Seriously. The closing of these gems risks even further the health and public safety of the parks' surrounding neighborhoods. I'm sure that Mayor Bing would like to avoid the Frankenstein-reminiscent scenario of citizens marching down Woodward with tennis racquets, baseball bats, basketballs and soccer balls, adamant that the parks be re-opened. And why would you close a park (Palmer) that every year is the site of more than 20,000 people from around the country in the annual "Hotter Than July" celebration? More thought and less headline-grabbing releases need to be put into how these parks can be saved.

Instead of downsizing, the city should be promoting one of its greatest resources for tourism, no less-so that individuals will know about the unique history of these green islands in the city.

A city is defined primarily for the opportunity for humanity it presents, not merely the challenge of austerity. I wonder if any of the planners who launched this plan ever thought about the obvious. Its been done for years at Belle Isle. Let 77 people and/or organizations adopt and maintain their parks of choice. It's called "participatory democracy:" the community-wide maintenance of shared resources.

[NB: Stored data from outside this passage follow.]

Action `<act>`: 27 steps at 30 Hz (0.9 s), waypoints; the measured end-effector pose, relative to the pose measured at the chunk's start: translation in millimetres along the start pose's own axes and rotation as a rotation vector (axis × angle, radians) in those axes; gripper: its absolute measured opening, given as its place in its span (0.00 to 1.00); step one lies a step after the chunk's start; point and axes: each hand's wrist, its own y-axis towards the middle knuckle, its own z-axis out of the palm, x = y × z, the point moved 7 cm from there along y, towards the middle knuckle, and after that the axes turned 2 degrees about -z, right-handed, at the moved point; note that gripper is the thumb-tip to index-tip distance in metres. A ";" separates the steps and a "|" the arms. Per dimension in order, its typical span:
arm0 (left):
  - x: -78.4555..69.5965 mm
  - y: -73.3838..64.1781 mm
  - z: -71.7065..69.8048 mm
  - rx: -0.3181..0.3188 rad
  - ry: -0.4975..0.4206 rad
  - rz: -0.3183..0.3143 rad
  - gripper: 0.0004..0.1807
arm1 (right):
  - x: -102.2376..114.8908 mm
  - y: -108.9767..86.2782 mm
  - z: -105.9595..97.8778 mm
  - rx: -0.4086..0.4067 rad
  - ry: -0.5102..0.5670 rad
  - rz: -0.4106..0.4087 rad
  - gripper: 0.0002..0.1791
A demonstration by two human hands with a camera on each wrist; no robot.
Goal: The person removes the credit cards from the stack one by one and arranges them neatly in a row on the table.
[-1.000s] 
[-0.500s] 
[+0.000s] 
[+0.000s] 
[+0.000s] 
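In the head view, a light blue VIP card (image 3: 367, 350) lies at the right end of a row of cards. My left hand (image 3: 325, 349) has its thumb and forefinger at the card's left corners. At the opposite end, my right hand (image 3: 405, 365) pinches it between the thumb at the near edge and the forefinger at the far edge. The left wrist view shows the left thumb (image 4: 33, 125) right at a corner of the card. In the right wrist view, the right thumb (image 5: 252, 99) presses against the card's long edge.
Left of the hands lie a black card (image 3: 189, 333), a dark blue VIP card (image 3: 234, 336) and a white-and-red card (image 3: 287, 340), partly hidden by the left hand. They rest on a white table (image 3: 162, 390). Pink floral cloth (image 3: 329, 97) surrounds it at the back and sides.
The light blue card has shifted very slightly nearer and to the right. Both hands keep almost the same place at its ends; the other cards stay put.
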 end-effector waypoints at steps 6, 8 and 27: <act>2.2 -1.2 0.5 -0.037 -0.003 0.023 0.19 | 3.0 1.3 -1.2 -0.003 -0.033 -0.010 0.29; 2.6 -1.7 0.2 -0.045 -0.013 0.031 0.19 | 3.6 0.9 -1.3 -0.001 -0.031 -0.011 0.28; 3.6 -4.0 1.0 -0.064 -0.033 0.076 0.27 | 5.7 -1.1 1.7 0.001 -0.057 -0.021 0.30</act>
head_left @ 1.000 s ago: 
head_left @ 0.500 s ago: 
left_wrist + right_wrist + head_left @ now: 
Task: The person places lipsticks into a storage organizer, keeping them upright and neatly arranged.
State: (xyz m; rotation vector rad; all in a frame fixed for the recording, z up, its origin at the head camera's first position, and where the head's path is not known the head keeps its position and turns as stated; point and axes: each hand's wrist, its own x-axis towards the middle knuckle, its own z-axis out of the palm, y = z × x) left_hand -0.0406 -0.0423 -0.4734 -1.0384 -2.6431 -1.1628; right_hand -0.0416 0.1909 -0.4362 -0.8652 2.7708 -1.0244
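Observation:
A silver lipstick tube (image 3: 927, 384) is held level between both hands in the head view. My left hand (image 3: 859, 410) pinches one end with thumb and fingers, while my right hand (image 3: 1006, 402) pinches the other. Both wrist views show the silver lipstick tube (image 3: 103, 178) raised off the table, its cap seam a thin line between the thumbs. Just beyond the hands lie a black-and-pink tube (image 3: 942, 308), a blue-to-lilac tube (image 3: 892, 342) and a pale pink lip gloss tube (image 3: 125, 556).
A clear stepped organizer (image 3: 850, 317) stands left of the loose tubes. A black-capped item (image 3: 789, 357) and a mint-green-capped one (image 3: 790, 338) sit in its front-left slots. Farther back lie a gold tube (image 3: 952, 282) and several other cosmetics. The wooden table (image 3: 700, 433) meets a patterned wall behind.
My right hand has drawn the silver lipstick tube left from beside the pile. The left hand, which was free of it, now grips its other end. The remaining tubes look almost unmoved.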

Mayor Bing, let me issue a challenge: Let's have a Detroit Family Picnic at Belle Isle. Invite the entire citizenry of Detroit and glean their creative ideas in the fresh air around our most famous park. Use your bully pulpit to encourage us as a city to address this challenge with renewed commitment to re-buliding our city.

Because, as Tupac Shakur said in the now-famous road movie "Poetic Justice: "When it comes to barbeque, we're all family."